REQUIRED ACTION: Transcribe the stretch of entries below from the line with "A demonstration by" through the line with "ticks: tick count", exactly and with both ends included; leave out all other lines.

RECORDS FOR THIS EXERCISE:
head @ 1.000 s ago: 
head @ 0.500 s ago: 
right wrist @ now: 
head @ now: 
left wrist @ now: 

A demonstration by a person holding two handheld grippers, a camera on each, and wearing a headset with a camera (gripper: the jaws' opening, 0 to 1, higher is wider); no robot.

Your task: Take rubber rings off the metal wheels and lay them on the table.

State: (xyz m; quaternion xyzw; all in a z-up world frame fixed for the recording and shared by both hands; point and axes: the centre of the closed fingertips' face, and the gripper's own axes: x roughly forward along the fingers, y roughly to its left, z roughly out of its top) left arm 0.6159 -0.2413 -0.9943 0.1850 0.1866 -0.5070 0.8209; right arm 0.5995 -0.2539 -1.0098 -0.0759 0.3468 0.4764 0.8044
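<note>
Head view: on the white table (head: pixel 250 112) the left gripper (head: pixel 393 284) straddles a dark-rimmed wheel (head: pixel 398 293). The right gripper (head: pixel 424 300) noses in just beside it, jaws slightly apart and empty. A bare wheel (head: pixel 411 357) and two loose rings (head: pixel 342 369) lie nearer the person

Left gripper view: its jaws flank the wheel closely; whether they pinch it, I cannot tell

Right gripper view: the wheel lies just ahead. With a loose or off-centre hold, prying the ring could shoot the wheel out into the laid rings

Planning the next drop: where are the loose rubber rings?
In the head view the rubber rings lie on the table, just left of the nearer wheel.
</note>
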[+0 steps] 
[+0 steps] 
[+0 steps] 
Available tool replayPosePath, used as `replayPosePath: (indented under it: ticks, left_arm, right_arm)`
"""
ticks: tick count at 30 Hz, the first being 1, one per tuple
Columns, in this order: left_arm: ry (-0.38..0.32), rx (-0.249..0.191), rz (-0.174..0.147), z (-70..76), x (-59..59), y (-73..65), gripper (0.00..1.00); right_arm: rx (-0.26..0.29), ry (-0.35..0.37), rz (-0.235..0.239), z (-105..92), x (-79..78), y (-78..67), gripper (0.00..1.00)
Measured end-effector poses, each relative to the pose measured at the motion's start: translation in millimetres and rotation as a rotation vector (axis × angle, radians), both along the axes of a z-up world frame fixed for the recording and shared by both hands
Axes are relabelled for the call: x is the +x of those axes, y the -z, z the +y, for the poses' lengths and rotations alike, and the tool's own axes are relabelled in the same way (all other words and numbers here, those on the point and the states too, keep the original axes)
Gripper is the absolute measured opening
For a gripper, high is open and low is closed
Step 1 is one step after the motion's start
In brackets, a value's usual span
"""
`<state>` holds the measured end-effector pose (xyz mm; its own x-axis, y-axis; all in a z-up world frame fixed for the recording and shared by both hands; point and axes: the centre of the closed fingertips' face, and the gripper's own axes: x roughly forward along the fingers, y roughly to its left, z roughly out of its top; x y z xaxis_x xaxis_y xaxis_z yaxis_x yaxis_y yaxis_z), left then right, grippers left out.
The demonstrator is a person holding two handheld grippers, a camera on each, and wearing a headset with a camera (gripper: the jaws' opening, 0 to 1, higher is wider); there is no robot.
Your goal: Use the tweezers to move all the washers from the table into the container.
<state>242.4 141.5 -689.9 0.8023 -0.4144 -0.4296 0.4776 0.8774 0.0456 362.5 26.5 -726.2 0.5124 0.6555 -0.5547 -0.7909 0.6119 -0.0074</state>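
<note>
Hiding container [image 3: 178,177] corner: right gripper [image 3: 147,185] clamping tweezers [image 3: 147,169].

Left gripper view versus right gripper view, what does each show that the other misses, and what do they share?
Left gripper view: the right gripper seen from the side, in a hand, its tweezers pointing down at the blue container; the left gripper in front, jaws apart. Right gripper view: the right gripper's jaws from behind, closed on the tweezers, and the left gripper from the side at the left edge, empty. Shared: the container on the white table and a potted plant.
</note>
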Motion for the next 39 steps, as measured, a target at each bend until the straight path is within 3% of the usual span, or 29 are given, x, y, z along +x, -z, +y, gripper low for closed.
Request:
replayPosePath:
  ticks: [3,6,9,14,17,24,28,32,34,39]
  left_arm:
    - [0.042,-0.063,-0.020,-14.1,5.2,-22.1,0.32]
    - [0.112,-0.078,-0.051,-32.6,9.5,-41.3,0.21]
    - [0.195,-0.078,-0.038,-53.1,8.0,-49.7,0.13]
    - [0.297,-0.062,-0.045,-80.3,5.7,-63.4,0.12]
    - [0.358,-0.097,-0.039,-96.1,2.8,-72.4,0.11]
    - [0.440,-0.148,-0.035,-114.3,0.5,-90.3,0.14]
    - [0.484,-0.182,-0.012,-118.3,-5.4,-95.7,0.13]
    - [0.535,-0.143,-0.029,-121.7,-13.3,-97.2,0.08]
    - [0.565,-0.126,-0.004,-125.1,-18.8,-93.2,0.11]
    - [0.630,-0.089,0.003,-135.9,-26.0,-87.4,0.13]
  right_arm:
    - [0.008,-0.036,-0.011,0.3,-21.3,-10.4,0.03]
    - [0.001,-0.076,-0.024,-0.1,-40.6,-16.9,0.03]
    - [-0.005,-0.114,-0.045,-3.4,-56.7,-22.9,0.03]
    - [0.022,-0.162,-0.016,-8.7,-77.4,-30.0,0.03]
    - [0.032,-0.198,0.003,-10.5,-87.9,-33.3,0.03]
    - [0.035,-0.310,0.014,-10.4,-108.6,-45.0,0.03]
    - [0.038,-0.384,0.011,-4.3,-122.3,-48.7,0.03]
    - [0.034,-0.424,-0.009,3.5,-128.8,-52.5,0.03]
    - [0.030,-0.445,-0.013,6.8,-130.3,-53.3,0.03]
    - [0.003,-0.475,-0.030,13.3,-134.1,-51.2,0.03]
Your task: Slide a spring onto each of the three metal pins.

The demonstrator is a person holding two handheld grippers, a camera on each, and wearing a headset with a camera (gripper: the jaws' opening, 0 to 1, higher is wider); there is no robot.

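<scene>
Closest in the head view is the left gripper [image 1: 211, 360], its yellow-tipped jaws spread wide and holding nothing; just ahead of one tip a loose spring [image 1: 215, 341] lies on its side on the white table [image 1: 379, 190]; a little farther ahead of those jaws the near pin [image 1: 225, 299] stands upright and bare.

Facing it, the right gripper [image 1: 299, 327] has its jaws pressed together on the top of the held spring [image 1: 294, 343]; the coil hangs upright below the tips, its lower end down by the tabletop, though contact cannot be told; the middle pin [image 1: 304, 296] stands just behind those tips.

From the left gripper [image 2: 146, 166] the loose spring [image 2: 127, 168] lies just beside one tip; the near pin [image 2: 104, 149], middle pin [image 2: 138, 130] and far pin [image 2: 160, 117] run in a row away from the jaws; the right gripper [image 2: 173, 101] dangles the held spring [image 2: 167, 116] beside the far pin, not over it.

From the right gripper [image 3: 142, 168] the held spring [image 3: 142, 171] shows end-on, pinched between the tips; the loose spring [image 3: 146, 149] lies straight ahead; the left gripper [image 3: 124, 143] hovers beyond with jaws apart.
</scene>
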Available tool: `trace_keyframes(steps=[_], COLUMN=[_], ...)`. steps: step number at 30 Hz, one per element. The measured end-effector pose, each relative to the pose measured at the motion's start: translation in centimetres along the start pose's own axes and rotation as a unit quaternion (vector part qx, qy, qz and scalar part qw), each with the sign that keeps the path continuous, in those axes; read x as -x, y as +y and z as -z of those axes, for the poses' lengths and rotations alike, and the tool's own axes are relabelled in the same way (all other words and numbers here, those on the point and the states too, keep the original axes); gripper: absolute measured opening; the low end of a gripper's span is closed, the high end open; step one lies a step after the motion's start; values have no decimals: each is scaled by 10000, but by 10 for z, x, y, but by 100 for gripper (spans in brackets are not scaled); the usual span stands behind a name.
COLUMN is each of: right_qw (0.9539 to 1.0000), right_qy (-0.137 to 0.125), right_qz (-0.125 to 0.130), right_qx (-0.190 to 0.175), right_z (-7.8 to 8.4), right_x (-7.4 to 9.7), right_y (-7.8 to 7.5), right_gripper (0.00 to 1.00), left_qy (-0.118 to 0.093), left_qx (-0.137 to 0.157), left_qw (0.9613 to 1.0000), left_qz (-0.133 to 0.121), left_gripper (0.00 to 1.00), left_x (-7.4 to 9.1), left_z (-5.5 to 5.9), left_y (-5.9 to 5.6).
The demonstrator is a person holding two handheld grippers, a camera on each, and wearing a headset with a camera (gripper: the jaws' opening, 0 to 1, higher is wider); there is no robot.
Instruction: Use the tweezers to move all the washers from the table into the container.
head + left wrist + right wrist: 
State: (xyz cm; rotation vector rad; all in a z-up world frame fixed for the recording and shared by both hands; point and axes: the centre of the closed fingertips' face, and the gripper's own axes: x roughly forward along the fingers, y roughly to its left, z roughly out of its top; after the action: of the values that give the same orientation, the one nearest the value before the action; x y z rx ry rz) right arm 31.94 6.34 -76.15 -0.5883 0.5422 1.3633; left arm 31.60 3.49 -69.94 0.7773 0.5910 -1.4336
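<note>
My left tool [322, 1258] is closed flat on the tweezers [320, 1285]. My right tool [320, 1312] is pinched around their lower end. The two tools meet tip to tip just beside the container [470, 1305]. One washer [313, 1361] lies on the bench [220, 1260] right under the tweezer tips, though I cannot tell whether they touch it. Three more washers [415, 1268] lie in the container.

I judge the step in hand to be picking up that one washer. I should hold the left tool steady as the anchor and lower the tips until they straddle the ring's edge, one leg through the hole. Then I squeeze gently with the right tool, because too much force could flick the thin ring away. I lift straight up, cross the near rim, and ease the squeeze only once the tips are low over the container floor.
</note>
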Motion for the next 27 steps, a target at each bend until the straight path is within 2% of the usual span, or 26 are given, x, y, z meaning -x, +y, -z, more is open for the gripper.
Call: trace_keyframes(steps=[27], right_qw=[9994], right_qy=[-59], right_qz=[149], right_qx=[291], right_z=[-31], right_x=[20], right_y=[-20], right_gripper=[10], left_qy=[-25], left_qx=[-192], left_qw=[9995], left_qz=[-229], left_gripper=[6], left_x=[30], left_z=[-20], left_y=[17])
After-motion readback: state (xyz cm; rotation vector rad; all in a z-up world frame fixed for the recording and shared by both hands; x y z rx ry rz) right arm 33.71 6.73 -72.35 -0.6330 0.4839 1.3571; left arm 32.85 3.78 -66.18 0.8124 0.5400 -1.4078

EXERCISE ANSWER:
A demonstration by a person holding two handheld grippers, a camera on each, and wearing a headset with a camera (gripper: the jaws' opening, 0 to 1, higher is wider); no robot.

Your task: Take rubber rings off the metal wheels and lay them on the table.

State: (xyz m; quaternion xyzw; all in a z-up world frame fixed for the recording and shared by both hands; point and axes: the centre of the closed fingertips' face, and the gripper's own axes: x roughly forward along the fingers, y roughly to its left, z roughly out of its top) left arm 0.6159 -0.2413 -0.9943 0.1850 0.1866 -0.5070 0.8209; right arm 0.5995 -0.2539 -1.0098 -0.0759 0.3468 0.4764 0.8044
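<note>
Head view: on the white table (head: pixel 250 112) the left gripper (head: pixel 393 284) straddles a dark-rimmed wheel (head: pixel 398 293). The right gripper (head: pixel 424 300) noses in just beside it, jaws slightly apart and empty. A bare wheel (head: pixel 411 357) and two loose rings (head: pixel 342 369) lie nearer the person

Left gripper view: its jaws flank the wheel closely; whether they pinch it, I cannot tell

Right gripper view: the wheel lies just ahead. With a loose or off-centre hold, prying the ring could shoot the wheel out into the laid rings

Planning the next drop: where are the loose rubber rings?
In the head view the rubber rings lie on the table, just left of the nearer wheel.
</note>
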[+0 steps] 
[+0 steps] 
[+0 steps] 
Available tool replayPosePath, used as `replayPosePath: (indented under it: ticks, left_arm, right_arm)`
"""
ticks: tick count at 30 Hz, the first being 1, one per tuple

The exercise is now finished.